| Task directions |
Each line with the string "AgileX" is to be copied from the records below.

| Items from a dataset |
==================================================

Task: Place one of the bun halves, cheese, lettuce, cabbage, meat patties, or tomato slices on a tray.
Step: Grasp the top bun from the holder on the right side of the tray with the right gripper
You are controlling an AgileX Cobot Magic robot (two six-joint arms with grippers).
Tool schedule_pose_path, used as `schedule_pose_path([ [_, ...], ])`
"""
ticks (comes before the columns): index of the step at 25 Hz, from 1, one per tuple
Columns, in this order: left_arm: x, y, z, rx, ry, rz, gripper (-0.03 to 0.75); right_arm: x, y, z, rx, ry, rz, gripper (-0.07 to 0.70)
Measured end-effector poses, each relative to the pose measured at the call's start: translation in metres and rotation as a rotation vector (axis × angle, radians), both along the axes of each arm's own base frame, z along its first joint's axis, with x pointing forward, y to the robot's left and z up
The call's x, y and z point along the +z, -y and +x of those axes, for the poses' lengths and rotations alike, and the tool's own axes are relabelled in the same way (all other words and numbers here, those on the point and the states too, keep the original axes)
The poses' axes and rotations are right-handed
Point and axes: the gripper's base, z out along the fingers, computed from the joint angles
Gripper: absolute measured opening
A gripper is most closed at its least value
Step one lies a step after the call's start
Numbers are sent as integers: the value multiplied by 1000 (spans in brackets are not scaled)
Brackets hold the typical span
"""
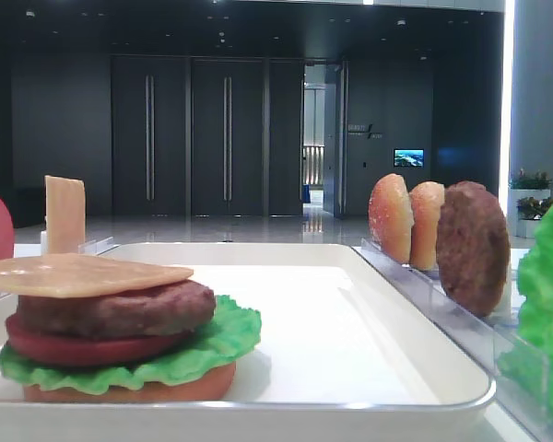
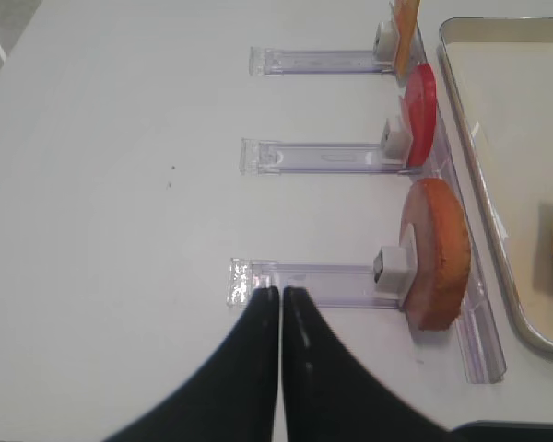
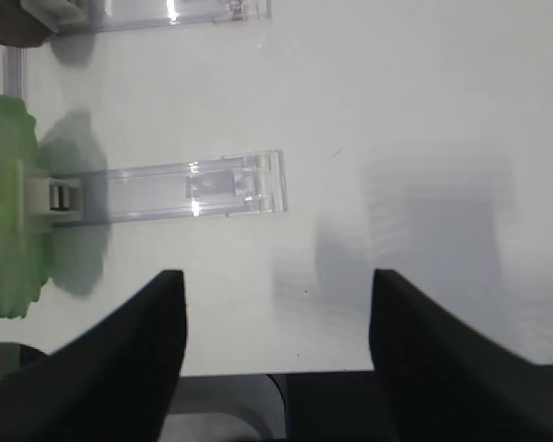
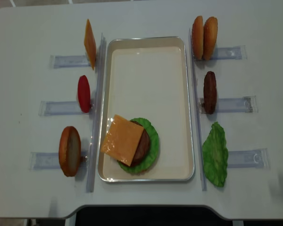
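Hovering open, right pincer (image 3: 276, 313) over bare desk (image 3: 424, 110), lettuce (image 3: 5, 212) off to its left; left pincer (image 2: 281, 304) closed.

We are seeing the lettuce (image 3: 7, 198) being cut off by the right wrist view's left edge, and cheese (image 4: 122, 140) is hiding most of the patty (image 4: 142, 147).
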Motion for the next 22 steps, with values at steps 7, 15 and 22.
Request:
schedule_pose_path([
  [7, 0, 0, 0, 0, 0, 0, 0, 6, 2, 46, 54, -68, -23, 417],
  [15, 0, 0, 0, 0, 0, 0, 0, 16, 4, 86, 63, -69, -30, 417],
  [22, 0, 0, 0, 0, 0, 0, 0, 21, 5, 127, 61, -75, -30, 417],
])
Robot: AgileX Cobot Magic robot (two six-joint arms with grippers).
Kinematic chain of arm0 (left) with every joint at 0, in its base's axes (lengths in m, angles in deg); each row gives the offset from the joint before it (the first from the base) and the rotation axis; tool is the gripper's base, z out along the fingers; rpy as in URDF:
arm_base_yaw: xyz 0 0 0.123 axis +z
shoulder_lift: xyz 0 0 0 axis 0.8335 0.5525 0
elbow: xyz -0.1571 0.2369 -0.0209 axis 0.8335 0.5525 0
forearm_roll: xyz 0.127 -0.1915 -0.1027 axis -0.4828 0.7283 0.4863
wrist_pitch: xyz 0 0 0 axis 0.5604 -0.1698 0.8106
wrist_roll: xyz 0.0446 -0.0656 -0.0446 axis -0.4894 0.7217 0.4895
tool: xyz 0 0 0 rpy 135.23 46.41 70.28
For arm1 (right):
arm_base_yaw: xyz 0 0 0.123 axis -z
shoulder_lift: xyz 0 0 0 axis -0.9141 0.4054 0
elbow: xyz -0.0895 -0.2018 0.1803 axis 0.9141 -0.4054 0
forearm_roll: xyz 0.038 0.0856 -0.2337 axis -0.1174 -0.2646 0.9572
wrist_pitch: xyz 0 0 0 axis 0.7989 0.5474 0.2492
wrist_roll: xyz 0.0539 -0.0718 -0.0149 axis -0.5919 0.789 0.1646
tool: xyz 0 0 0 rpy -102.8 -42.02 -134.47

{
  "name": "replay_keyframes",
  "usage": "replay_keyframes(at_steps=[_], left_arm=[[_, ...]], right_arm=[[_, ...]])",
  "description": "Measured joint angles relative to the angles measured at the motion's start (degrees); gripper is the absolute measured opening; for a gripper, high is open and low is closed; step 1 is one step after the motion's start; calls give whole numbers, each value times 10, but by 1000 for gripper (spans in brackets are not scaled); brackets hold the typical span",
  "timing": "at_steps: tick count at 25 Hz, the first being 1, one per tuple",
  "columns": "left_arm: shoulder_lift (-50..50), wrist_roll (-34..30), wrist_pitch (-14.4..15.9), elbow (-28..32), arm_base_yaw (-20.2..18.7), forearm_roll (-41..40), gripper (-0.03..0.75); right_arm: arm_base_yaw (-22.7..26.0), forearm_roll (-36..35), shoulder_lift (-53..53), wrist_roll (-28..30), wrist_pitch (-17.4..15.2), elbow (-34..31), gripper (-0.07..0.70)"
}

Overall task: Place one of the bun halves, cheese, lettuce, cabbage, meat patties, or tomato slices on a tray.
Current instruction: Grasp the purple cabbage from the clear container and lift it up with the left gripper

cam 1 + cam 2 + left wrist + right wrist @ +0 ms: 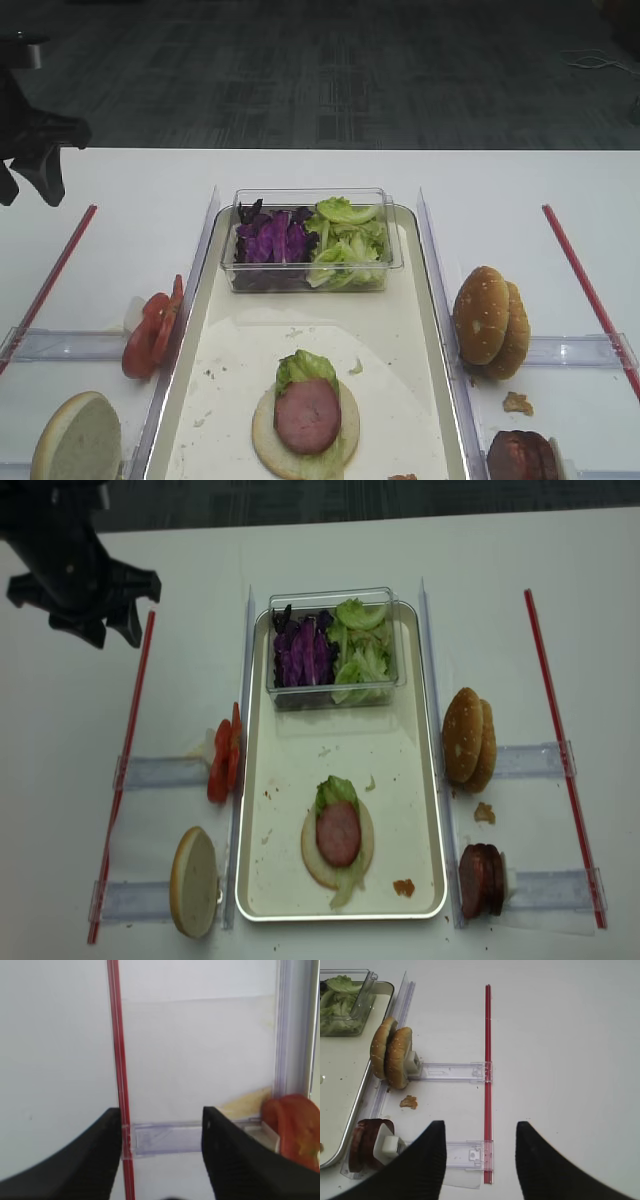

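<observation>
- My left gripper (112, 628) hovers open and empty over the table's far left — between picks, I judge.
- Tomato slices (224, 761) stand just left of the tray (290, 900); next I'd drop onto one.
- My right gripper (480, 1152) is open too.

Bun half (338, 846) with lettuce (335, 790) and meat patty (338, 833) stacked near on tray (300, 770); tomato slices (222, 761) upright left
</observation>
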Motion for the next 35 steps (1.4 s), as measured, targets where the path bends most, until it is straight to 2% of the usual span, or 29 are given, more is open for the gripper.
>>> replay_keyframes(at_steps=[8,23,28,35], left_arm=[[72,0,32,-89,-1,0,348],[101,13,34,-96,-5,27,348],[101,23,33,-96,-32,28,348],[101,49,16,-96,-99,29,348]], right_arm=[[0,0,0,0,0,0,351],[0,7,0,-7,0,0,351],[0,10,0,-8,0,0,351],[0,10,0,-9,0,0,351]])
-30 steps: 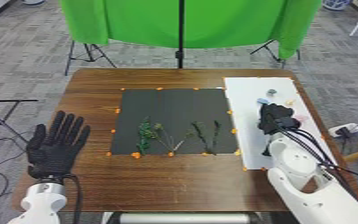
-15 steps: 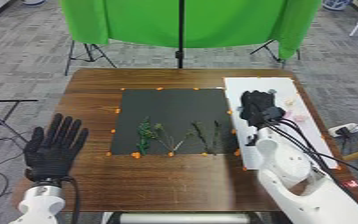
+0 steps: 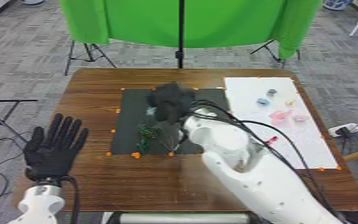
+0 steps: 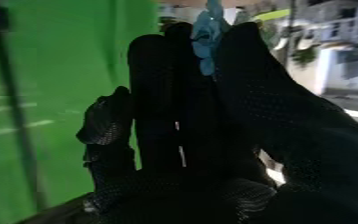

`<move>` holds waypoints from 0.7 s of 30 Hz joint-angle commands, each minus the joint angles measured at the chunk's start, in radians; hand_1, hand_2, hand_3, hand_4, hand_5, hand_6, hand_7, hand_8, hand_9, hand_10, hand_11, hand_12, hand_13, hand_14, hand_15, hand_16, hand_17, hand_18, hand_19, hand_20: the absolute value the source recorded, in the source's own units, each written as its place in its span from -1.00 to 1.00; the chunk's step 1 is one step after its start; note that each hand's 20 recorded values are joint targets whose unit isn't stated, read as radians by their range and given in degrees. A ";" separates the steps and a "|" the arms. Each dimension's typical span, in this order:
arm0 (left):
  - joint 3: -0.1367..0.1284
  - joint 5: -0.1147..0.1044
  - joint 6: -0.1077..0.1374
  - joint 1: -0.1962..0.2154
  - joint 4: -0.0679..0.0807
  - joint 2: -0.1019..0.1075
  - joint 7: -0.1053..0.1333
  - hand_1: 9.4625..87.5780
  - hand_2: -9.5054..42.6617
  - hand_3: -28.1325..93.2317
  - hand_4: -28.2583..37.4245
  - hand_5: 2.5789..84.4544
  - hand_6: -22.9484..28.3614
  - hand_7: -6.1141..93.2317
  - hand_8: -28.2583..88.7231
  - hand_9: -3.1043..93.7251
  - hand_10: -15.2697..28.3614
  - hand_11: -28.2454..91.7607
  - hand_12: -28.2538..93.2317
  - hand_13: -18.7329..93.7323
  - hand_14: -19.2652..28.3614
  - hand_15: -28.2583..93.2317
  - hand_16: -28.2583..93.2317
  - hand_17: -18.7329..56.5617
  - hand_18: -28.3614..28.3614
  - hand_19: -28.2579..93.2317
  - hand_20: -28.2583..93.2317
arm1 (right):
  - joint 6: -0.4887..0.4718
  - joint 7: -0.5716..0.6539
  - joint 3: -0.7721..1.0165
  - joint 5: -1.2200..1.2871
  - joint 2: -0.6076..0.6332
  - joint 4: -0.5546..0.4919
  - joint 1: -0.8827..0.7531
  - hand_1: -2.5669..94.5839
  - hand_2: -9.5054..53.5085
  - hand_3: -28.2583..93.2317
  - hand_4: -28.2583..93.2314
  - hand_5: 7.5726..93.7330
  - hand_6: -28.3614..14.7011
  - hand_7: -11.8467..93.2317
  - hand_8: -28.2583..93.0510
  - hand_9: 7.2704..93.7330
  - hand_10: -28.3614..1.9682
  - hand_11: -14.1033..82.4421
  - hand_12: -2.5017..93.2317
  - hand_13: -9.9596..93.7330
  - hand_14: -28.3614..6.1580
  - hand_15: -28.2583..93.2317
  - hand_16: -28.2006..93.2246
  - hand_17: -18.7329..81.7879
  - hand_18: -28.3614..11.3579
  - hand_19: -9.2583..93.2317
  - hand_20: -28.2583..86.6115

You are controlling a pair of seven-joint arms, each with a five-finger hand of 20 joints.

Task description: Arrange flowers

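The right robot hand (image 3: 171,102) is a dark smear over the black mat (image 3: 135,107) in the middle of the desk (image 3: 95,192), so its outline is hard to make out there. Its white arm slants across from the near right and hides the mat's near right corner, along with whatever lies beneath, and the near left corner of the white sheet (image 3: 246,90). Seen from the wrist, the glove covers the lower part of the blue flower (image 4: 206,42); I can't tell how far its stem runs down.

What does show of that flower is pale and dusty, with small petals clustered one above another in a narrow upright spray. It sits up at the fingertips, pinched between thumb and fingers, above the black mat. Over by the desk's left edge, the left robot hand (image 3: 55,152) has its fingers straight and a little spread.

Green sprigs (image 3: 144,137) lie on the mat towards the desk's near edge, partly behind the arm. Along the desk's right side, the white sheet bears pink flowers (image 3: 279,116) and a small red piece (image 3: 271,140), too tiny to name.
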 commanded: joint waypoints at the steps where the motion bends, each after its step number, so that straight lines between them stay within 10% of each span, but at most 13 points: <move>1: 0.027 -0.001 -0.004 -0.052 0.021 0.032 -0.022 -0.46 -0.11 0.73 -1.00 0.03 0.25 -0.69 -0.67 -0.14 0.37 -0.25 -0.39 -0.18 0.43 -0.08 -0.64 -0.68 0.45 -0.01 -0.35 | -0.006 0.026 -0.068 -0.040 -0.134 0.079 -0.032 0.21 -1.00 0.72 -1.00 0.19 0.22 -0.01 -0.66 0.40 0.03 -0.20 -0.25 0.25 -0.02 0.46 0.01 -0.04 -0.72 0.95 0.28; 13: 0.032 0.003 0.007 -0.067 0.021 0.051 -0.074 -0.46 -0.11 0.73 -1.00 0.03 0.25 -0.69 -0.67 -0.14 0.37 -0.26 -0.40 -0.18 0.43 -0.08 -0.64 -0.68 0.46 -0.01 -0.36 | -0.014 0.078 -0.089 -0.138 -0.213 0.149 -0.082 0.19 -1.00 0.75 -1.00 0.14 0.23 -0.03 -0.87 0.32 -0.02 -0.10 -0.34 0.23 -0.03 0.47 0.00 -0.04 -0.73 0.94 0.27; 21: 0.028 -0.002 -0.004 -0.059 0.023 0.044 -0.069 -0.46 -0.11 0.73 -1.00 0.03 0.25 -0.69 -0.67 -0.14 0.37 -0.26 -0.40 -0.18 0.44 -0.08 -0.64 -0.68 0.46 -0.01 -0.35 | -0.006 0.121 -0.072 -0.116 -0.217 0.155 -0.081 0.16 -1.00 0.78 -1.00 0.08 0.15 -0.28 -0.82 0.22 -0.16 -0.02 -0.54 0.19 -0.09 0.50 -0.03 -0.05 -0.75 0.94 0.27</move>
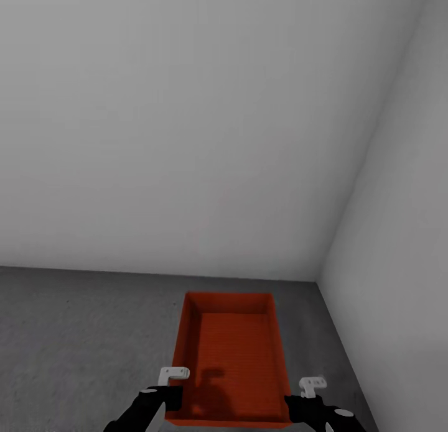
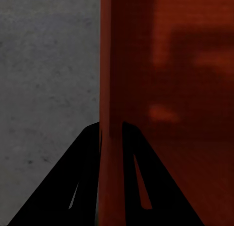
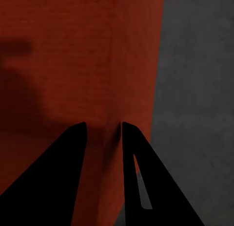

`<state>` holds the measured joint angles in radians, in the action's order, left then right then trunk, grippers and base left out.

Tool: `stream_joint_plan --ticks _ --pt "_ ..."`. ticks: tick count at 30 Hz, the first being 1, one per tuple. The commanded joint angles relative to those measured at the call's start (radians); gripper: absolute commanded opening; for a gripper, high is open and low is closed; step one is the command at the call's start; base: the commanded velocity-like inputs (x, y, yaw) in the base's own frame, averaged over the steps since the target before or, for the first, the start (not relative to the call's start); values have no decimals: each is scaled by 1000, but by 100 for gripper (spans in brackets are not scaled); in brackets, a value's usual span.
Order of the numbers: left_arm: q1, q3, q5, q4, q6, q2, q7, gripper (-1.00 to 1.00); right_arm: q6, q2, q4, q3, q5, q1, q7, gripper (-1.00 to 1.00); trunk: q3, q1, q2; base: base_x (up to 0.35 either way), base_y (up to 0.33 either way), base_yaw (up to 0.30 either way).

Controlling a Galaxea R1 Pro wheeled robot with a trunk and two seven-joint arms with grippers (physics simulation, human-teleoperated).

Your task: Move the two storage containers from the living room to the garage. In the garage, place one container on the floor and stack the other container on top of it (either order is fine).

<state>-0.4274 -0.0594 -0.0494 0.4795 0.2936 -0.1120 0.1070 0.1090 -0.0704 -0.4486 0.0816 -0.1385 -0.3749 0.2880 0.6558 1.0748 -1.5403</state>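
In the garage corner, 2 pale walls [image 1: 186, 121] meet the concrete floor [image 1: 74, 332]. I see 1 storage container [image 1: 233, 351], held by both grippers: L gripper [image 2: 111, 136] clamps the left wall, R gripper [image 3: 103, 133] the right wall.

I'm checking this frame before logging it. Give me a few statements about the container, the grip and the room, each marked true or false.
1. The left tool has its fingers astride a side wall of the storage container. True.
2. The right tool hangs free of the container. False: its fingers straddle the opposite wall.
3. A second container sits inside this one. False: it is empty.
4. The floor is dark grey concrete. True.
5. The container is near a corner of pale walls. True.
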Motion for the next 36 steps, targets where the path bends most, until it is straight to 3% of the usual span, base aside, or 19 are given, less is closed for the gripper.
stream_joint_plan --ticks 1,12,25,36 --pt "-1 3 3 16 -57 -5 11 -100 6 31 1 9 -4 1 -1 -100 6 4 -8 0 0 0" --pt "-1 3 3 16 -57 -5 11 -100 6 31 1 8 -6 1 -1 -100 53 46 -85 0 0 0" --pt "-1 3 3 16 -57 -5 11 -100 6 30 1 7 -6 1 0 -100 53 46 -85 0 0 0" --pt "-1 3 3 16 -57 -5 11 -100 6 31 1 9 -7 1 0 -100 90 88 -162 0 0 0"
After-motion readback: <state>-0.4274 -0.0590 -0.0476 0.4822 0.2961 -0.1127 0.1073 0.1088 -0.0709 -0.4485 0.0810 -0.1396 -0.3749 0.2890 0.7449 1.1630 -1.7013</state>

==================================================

| Task response |
You are controlling an AgileX Cobot Magic robot (two six-joint arms with grippers).
Robot: AgileX Cobot Magic robot (two six-joint arms with grippers).

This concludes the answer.